OF THE CHECKS TO POPULATION IN FRANCE.
In the sixth chapter of Book II., Mr. Malthus gives us some account of the checks to population which existed in France at the end of last century, which might convince the most sceptical of modern pessimists of the vast strides which a nation may take in a short period towards the attainment of comfort and well-being.
The population of France, before the beginning of the war, says Malthus, was estimated by the Constituent Assembly at 26¼ millions. Necker estimated the yearly births, in 1780, to be above a million, and it is curious, as we shall soon see, that France, in 1874, had not a million of births with a population of 36 millions. Malthus estimated that, out of that million, 600,000 would attain the age of 18; and, considering that nearly as many persons are to be found in a given society, unmarried as married, he amply accounts for the seeming paradox that, whilst France was supposed to have lost 2½ millions by actual war and its consequences, at the time of the Revolution, the population was found to have increased, in 1800, as compared with 1790.
“At all times,” says Malthus, “the number of small farmers and proprietors in France was great: and though such a state of things is by no means favourable to the clear surplus produce or disposable wealth of a nation, yet sometimes it is not unfavourable to the absolute produce, and it has always a tendency to encourage population.” This last remark of Mr. Malthus has not been verified. In no country does the population tend to increase so slowly as in modern France—the land par excellence of peasant proprietors. In all probability, the rapid increase of population at the time of the French Revolution arose from the lower death-rate which always follows a sudden amelioration of the position of the humbler classes, such as that which took place where landed property came into their possession.
The average proportion of births to population in all France, before the Revolution was, according to Necker, 39 per 1000. It has singularly altered since that time, and is now only 26 per 1,000, or the lowest birth-rate in Europe. The death-rate then was 33 per 1,000, and has fallen of late to 21 per 1,000, or nearly the lowest death-rate in Europe.

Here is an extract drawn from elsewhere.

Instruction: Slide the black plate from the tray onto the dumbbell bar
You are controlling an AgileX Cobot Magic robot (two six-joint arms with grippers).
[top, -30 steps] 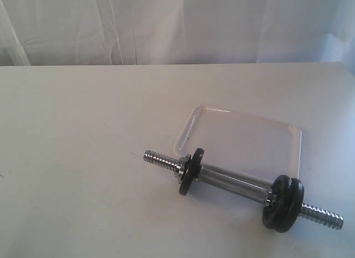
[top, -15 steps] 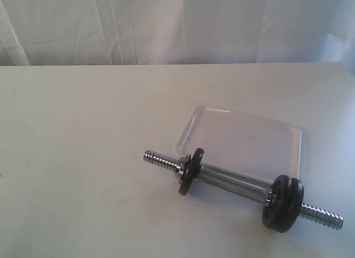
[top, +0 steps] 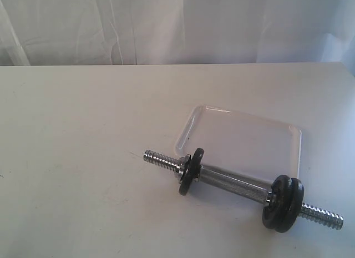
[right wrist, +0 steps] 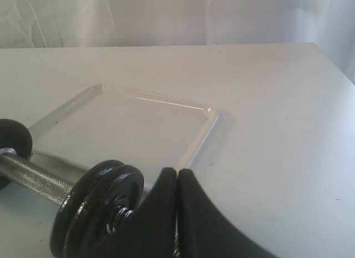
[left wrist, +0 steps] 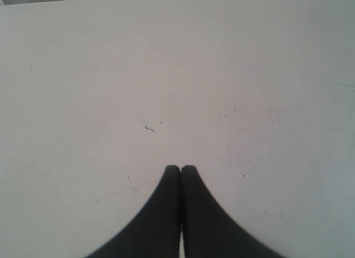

Sir Francis d’Ivernois, in a work entitled Tableau des Pertes, has the following remark: “Those have yet to learn the first principles of political arithmetic, who imagine that it is in the field of battle and the hospitals, that an account can be taken of the lives which a revolution or a war has cost. The number of men it has killed is of much less importance than the number of children which it has prevented, and will still prevent, from coming into the world.” To this Mr. Malthus replies: “And yet if the circumstances on which the foregoing reasonings are founded should turn out to be true, it will appear that France has not lost a single birth by the revolution. She has the most just reason to mourn the two millions and a half of individuals which she may have lost, but not their posterity: because, if those individuals had remained in the country, a proportionate number of children born of other parents, which are now living in France, would not have come into existence. If in the best governed country in Europe we were to mourn the posterity which is prevented from coming into being, we should always wear the habit of grief.”